2017年は特に大きな変化はありませんでしたが、いくつかの小さく、確かなステップを前へ進むことのできた1年かもしれません。9月にコンテンポラリー作品を精力的に演奏することで知られる、アルバニー交響楽団のチェロセクションに入団し、デュオ夢乃では4月に、全米桜祭りにフィーチャーされ、ジョンFケネディーセンターでリサイタルを開催いたしました。

昨年1年を振り返ると、アメリカでも日本でも、人びとが政治的・社会的に分断されていた状況が、さらに悪化の一途をたどったように思います。そんな中、私は2月に聴くことのできたジョルディ・サヴァール氏率いる、エスペリオンXXIのコンサートで勇気づけられ、残りの1年をポジティブに乗り切ることができたように感じられます。このベネチア共和国の音楽を特集した公演では、西洋音楽、中東音楽の演奏家や歌手が30-40人ほど出演し、ベネチアの様々な文化的背景を踏まえつつ、豊かな音楽が花開いた歴史がスリリングにひもとかれました。

アンコールでは出演者一同により、ベートヴェン交響曲5番のフィナーレが高らかに演奏され、拍手の鳴りやまぬ中、観客に向かいサヴァール氏は「私は世界市民です」と語りかけました。このとき、観客の多くは1月下旬にアメリカで発令されたばかりのイスラム教7か国の入国禁止令が頭をよぎったはずです。サヴァール氏は、「今日のステージにはイラク人、シリア人のほか、多くの国からの演奏家が並んでいます。今は私たちにとって辛い時代です。しかし、emotion(感情)、memory(記憶)、sensitivity(繊細さ)を失くしてはいけません。私たちはもっと繊細であるべきです。」と続け、満場の喝采を浴びました。

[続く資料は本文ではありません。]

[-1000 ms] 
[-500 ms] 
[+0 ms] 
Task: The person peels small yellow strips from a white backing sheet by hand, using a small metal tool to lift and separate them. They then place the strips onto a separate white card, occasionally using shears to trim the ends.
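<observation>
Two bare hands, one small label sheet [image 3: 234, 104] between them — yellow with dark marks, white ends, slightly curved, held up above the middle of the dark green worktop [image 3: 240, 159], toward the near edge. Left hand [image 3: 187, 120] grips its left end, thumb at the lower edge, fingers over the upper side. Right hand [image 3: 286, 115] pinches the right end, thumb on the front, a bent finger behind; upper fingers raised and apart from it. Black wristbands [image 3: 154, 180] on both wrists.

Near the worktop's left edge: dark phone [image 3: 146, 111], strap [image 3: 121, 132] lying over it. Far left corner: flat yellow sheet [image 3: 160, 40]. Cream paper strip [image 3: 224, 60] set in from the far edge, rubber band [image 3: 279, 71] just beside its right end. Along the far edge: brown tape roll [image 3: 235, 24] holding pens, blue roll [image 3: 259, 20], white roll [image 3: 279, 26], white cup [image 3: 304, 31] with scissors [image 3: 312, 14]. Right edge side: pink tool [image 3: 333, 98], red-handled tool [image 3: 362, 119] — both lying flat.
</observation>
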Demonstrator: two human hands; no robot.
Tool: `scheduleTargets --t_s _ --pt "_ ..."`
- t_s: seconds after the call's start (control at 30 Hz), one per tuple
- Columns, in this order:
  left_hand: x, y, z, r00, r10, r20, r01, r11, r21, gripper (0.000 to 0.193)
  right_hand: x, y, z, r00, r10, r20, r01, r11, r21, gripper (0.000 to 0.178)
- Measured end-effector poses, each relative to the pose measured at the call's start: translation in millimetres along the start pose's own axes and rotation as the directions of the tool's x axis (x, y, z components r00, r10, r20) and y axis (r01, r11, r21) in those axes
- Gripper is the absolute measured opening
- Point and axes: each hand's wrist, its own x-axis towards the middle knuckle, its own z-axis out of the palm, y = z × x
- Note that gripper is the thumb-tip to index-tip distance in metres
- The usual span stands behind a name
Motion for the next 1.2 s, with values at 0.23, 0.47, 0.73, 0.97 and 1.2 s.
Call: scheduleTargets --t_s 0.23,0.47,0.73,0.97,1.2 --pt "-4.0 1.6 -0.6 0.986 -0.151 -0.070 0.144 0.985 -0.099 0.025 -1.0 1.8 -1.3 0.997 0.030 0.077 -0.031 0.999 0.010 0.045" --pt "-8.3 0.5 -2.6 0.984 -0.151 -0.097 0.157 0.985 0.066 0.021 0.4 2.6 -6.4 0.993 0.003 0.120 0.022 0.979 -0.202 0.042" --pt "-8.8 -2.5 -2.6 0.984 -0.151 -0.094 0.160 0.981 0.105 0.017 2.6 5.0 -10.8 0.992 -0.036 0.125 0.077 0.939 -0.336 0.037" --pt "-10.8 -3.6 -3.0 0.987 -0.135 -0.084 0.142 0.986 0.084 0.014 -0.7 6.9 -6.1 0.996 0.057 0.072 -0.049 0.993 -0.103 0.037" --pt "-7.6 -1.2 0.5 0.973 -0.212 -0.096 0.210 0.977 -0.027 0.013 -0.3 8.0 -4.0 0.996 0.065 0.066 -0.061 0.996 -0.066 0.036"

昨年を通じ、私は何度もこの言葉を思い出し、この三つの要素は素晴らしい音楽には不可欠であると確信しました。そしてこれはそのまま私たちの生き方にも関わる大切なことであると教えられ、感動を新たにしました。あまりにも自明のことで忘れられがちなことかもしれませんが、2018年もこの三つの言葉を胸に音楽を奏で、世界を少しでもより良い場所にすることができれば、と願う新年です。

皆様もemotion、memory、sensitivityに彩られた素敵な1年を過ごすことができますように。